■ **Required action**
Return all of the material exactly; no line may be dropped.

■ **Records to use**
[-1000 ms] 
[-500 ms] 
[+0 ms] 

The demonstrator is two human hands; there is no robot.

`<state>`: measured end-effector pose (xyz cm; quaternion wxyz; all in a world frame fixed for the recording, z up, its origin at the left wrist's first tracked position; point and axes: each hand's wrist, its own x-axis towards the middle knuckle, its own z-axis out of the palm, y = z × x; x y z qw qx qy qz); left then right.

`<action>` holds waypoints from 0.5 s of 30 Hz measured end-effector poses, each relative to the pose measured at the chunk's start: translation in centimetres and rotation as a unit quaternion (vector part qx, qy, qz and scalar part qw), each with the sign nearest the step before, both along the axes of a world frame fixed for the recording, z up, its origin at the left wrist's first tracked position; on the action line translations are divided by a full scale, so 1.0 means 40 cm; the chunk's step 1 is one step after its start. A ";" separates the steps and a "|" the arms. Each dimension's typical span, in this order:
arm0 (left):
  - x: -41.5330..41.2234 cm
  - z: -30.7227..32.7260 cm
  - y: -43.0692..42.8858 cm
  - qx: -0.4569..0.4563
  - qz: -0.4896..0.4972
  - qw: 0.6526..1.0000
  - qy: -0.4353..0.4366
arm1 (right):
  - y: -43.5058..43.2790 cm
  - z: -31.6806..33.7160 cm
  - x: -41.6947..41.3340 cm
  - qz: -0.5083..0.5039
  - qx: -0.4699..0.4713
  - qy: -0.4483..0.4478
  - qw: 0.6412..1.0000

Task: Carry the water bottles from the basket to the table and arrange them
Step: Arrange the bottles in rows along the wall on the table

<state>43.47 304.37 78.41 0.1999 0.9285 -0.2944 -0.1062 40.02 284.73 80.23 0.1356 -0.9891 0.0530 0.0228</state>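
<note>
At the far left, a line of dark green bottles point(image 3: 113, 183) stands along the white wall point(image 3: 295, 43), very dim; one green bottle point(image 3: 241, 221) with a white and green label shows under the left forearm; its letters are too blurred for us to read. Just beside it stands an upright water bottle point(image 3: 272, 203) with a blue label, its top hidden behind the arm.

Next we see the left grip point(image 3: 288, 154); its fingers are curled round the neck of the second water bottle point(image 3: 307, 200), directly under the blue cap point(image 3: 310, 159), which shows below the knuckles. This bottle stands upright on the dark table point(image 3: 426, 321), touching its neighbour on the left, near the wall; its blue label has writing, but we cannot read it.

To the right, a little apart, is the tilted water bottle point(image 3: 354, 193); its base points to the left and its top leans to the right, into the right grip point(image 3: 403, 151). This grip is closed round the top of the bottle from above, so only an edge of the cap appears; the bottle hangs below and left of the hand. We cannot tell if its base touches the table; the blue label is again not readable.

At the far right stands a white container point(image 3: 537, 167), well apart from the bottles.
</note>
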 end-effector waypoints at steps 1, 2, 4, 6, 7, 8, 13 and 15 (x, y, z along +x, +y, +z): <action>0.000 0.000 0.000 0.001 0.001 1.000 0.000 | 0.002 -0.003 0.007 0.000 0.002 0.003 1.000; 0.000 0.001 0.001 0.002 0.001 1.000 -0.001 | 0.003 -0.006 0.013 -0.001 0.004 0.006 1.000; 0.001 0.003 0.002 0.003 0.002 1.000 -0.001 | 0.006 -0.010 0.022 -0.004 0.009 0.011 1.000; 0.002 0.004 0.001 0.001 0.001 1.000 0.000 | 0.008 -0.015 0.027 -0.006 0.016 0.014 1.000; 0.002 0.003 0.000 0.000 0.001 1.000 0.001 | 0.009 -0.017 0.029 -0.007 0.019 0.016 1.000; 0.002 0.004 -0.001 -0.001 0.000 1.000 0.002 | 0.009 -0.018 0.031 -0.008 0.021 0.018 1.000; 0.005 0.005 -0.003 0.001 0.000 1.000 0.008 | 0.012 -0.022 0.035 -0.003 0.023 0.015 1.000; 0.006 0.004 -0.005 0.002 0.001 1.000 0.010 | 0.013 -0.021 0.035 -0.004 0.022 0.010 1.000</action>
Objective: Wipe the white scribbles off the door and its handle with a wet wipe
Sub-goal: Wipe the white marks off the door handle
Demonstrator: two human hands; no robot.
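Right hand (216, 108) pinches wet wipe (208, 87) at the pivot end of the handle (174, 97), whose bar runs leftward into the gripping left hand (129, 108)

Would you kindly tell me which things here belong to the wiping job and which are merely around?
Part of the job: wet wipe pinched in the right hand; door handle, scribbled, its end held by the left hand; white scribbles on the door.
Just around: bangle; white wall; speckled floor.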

■ **Written solution**
[-1000 ms] 
[-500 ms] 
[+0 ms] 

The demonstrator is two human hands; there is no robot.

`<state>`: measured end-effector pose (xyz cm; quaternion wxyz; all in a world frame fixed for the recording, z up, its origin at the left wrist's first tracked position; point and axes: each hand's wrist, its own x-axis towards the middle knuckle, its own z-axis out of the palm, y = z × x; x y z qw qx qy qz); left then right.

`<action>` holds waypoints from 0.5 s of 30 Hz measured end-effector poses, each relative to the pose measured at the chunk's start: translation in centimetres and rotation as a unit quaternion (vector part qx, qy, qz and scalar part qw), each with the sign nearest the step before, both along the axes of a world frame fixed for the recording, z up, its origin at the left wrist's first tracked position; on the action line translations are divided by a full scale, so 1.0 means 40 cm; the chunk's step 1 is one step after its start. A ";" separates the steps and a "|" the arms. Each dimension's typical span, in this order:
arm0 (left):
  - x: -41.5330..41.2234 cm
  - z: -30.7227..32.7260 cm
  - y: -43.0692..42.8858 cm
  - qx: -0.4569..0.4563
  - qz: -0.4896..0.4972
  - qw: 0.6526..1.0000
  - qy: -0.4353..0.4366
arm1 (right):
  - y: -43.5058..43.2790 cm
  - z: -31.6806..33.7160 cm
  - x: -41.6947..41.3340 cm
  - qz: -0.5083..0.5039
  - qx: -0.4699..0.4713
  - qy: -0.4483..0.4478
  - qw: 0.6412..1.0000

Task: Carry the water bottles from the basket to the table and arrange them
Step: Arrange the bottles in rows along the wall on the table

<state>43.47 304.37 78.41 0.1999 0.9285 -0.2944 -0.1062 40.02 284.73 80.23 0.1356 -0.9891 0.0530 0.0228</state>
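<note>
At the far left, a line of dark green bottles point(image 3: 113, 183) stands along the white wall point(image 3: 295, 43), very dim; one green bottle point(image 3: 241, 221) with a white and green label shows under the left forearm; its letters are too blurred for us to read. Just beside it stands an upright water bottle point(image 3: 272, 203) with a blue label, its top hidden behind the arm.

Next we see the left grip point(image 3: 288, 154); its fingers are curled round the neck of the second water bottle point(image 3: 307, 200), directly under the blue cap point(image 3: 310, 159), which shows below the knuckles. This bottle stands upright on the dark table point(image 3: 426, 321), touching its neighbour on the left, near the wall; its blue label has writing, but we cannot read it.

To the right, a little apart, is the tilted water bottle point(image 3: 354, 193); its base points to the left and its top leans to the right, into the right grip point(image 3: 403, 151). This grip is closed round the top of the bottle from above, so only an edge of the cap appears; the bottle hangs below and left of the hand. We cannot tell if its base touches the table; the blue label is again not readable.

At the far right stands a white container point(image 3: 537, 167), well apart from the bottles.
</note>
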 end-effector waypoints at steps 1, 2, 4, 6, 7, 8, 13 and 15 (x, y, z along +x, +y, +z): <action>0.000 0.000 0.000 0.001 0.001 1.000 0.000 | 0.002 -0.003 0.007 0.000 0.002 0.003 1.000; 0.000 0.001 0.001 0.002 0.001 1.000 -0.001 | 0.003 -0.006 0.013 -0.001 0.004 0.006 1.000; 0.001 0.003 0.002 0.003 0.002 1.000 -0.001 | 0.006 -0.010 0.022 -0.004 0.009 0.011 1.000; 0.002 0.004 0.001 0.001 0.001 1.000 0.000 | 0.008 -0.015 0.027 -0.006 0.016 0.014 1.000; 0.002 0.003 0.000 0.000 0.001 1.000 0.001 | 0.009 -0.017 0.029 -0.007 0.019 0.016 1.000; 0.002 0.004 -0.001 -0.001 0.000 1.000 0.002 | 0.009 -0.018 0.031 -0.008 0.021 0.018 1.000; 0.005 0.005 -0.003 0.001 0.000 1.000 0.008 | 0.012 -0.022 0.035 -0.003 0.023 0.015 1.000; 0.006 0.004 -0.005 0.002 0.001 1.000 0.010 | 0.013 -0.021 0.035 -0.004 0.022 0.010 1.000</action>
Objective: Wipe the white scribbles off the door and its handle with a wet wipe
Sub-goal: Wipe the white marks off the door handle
Demonstrator: two human hands; no robot.
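Right hand (216, 108) pinches wet wipe (208, 87) at the pivot end of the handle (174, 97), whose bar runs leftward into the gripping left hand (129, 108)

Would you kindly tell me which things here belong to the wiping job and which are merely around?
Part of the job: wet wipe pinched in the right hand; door handle, scribbled, its end held by the left hand; white scribbles on the door.
Just around: bangle; white wall; speckled floor.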

What appears above is the full answer.